ACTIVITY -> Count how many lines below contain the word "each", then give that number alone.
::: RAW DATA
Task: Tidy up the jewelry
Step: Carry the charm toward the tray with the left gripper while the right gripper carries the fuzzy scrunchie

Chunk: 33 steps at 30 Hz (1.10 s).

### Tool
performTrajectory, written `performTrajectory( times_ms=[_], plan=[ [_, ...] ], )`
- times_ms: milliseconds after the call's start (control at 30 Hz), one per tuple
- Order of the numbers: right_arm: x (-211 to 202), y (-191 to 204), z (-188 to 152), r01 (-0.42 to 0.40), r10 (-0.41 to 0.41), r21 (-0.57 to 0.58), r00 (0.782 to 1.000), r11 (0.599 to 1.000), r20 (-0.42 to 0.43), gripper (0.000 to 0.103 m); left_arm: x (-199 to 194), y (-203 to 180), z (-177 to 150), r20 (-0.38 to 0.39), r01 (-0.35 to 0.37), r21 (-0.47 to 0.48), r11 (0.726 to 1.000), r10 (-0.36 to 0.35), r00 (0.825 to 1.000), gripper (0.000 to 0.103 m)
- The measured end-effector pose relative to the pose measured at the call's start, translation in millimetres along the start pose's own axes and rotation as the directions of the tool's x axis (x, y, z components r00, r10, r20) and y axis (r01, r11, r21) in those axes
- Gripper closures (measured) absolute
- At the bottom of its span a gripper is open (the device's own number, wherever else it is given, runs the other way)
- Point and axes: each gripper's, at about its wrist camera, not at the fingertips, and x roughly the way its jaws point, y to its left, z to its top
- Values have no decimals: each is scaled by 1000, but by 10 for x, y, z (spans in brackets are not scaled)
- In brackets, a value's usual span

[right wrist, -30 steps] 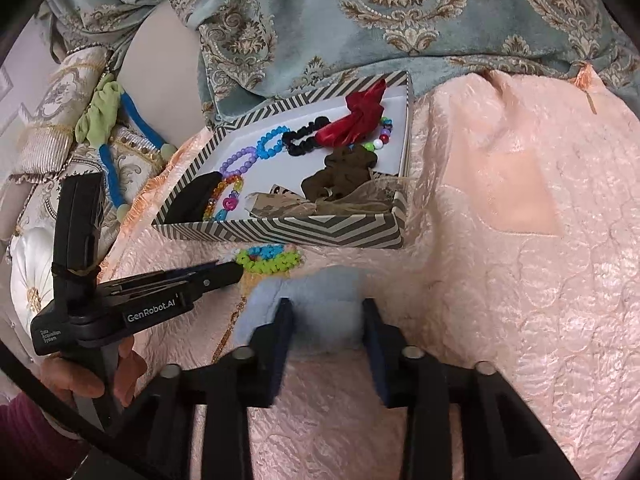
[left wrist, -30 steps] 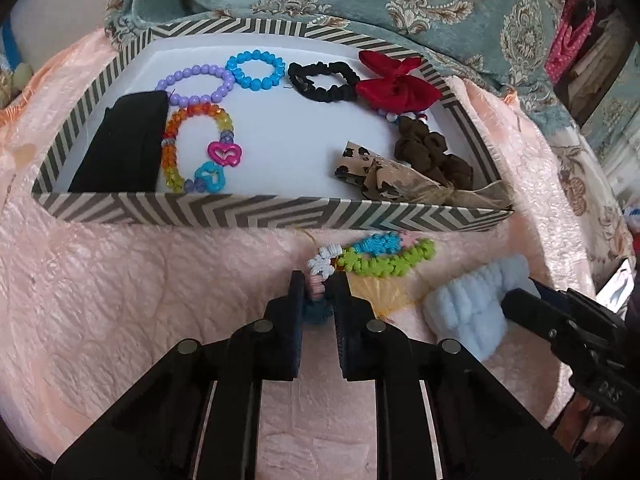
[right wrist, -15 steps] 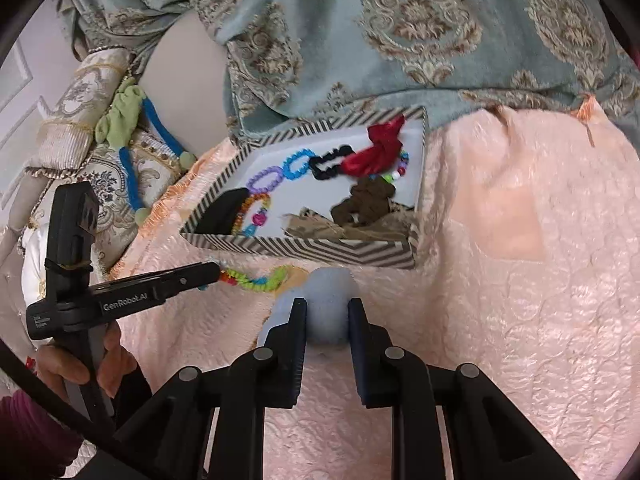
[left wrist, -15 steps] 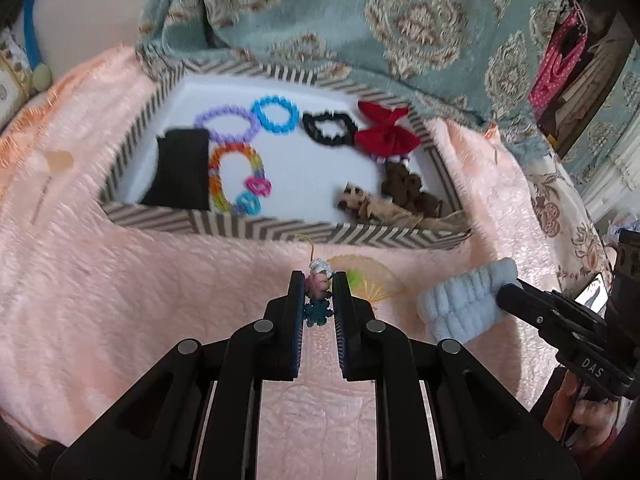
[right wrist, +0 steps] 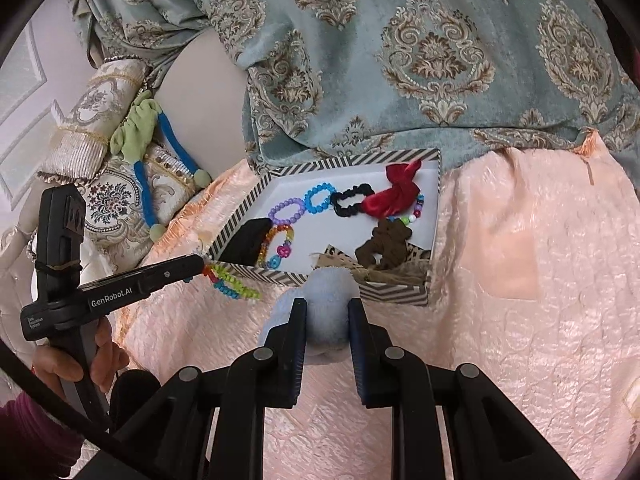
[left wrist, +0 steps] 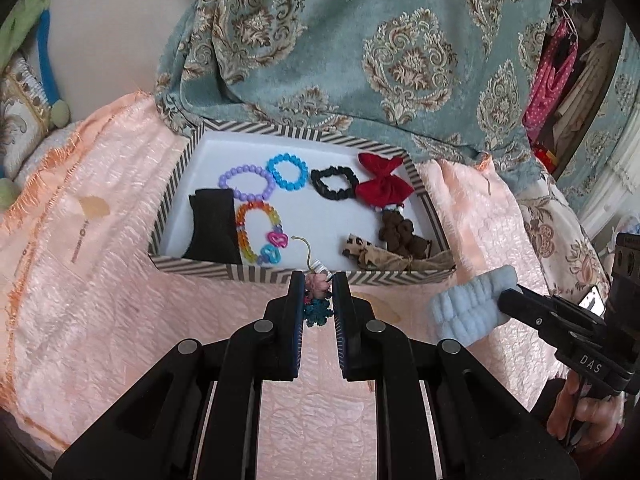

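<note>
A striped box [left wrist: 256, 272] [right wrist: 396, 291] on the pink bedspread holds bead bracelets [left wrist: 287, 171], a black scrunchie [left wrist: 334, 183], a red bow [left wrist: 383, 185] and brown hair ties [left wrist: 400, 236]. My left gripper [left wrist: 318, 280] is shut on a multicoloured flower bracelet [left wrist: 317, 305], held in the air in front of the box's near wall; the bracelet hangs from it in the right wrist view [right wrist: 230, 280]. My right gripper [right wrist: 326, 312] is shut on a fluffy light-blue scrunchie [right wrist: 327, 312] [left wrist: 468, 306], lifted just right of the left gripper.
A teal patterned blanket [left wrist: 360, 48] lies behind the box. Cushions and a green-and-blue soft toy [right wrist: 144, 148] lie at the left. A black folded band [left wrist: 212, 226] and a leopard-print bow [left wrist: 360, 248] also lie in the box.
Both grippers have risen off the bedspread with their items. The right gripper closed on the blue scrunchie and lifted it. The flower bracelet left the bedspread.
</note>
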Motion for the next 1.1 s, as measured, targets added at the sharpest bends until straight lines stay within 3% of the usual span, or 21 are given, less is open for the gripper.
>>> performTrajectory(
  times_ms=[167, 833, 1100],
  plan=[
    [9, 48, 52, 0, 0, -10, 1000, 1000, 1, 84, -30, 33, 72, 0, 13, -11, 1000, -13, 1000, 91],
    [136, 71, 176, 6, -6, -9, 1000, 1000, -8, 84, 10, 186, 280, 3, -49, -18, 999, 49, 999, 91],
    [240, 106, 368, 10, -10, -6, 1000, 1000, 6, 84, -7, 345, 536, 21, -76, -35, 997, 77, 997, 91]
  ],
)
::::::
ANSWER TO THIS TASK -> 2